* TASK INSTRUCTIONS
Read through the data and report every line in which the word "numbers" occurs.

* DATA SHOWN
=== Section Start ===

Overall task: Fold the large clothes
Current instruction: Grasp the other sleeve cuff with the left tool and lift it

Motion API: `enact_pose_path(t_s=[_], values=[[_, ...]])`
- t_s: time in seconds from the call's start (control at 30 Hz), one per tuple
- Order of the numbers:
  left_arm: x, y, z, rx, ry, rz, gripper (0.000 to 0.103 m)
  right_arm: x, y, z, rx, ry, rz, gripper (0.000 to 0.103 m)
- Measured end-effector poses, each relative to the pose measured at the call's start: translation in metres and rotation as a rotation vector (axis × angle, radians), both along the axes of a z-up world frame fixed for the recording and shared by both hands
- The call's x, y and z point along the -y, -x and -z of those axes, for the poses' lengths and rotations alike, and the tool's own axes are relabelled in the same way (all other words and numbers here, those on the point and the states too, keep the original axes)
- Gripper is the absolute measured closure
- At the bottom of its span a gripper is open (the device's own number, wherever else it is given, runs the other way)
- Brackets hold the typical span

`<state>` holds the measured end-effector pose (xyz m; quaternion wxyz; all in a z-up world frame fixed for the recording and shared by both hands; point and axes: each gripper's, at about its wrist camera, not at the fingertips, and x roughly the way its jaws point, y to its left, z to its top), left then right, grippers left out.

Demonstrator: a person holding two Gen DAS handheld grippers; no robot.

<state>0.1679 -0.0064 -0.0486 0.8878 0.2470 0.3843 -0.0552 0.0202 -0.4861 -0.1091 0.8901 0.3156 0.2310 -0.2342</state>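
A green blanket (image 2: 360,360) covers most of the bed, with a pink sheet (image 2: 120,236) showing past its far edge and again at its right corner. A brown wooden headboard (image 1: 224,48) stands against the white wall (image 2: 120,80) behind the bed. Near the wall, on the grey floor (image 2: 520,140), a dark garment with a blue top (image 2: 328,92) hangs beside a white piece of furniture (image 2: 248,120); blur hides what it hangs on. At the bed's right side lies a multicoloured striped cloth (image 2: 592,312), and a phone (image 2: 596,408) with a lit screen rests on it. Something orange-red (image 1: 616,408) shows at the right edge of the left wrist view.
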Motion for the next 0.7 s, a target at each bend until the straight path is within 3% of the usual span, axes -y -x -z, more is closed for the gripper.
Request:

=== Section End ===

* ANSWER TO THIS EXERCISE
- Order of the numbers:
- The call's x, y and z point along the -y, -x and -z of those axes, for the poses' lengths and rotations alike, and the tool's own axes are relabelled in the same way (all other words and numbers here, those on the point and the states too, keep the original axes)

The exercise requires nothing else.